- Dataset content -
Content starts
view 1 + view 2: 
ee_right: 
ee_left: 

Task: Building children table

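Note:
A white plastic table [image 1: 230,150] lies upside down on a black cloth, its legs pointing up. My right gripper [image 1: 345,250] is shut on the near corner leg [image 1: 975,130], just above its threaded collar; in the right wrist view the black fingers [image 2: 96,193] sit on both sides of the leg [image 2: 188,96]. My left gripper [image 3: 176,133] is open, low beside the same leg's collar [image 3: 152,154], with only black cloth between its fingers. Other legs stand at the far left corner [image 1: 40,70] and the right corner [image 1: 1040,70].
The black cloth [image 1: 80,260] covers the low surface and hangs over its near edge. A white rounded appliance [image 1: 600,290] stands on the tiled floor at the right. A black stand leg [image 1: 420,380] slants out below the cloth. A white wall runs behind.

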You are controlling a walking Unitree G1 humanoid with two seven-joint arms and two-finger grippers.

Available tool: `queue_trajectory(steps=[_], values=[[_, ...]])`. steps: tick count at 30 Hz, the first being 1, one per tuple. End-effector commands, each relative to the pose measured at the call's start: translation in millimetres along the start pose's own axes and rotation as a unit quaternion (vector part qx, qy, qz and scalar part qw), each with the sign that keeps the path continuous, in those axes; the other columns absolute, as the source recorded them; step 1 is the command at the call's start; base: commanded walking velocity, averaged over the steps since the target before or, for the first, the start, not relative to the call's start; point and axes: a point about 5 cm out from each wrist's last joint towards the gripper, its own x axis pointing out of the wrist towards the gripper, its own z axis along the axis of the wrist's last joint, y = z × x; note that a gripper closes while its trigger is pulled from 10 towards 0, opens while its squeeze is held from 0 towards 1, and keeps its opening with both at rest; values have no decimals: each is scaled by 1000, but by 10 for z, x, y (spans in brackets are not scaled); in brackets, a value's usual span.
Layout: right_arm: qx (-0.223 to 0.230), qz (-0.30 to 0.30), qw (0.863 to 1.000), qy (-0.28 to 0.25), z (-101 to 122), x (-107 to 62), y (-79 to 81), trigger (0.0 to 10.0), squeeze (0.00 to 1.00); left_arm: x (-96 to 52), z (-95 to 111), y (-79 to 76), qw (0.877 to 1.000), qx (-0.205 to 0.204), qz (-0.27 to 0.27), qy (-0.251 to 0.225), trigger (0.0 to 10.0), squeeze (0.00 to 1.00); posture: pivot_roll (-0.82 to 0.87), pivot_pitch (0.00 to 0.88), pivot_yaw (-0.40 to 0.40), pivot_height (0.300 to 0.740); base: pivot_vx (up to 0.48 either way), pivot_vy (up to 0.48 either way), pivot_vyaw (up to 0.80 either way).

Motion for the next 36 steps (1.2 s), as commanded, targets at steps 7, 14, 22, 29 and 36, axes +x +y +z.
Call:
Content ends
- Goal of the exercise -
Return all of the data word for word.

- Answer -
view 1 + view 2: 
ee_right: 
ee_left: 

Task: Building children table

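Note:
A white plastic table [image 1: 230,150] lies upside down on a black cloth, its legs pointing up. My right gripper [image 1: 345,250] is shut on the near corner leg [image 1: 975,130], just above its threaded collar; in the right wrist view the black fingers [image 2: 96,193] sit on both sides of the leg [image 2: 188,96]. My left gripper [image 3: 176,133] is open, low beside the same leg's collar [image 3: 152,154], with only black cloth between its fingers. Other legs stand at the far left corner [image 1: 40,70] and the right corner [image 1: 1040,70].
The black cloth [image 1: 80,260] covers the low surface and hangs over its near edge. A white rounded appliance [image 1: 600,290] stands on the tiled floor at the right. A black stand leg [image 1: 420,380] slants out below the cloth. A white wall runs behind.
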
You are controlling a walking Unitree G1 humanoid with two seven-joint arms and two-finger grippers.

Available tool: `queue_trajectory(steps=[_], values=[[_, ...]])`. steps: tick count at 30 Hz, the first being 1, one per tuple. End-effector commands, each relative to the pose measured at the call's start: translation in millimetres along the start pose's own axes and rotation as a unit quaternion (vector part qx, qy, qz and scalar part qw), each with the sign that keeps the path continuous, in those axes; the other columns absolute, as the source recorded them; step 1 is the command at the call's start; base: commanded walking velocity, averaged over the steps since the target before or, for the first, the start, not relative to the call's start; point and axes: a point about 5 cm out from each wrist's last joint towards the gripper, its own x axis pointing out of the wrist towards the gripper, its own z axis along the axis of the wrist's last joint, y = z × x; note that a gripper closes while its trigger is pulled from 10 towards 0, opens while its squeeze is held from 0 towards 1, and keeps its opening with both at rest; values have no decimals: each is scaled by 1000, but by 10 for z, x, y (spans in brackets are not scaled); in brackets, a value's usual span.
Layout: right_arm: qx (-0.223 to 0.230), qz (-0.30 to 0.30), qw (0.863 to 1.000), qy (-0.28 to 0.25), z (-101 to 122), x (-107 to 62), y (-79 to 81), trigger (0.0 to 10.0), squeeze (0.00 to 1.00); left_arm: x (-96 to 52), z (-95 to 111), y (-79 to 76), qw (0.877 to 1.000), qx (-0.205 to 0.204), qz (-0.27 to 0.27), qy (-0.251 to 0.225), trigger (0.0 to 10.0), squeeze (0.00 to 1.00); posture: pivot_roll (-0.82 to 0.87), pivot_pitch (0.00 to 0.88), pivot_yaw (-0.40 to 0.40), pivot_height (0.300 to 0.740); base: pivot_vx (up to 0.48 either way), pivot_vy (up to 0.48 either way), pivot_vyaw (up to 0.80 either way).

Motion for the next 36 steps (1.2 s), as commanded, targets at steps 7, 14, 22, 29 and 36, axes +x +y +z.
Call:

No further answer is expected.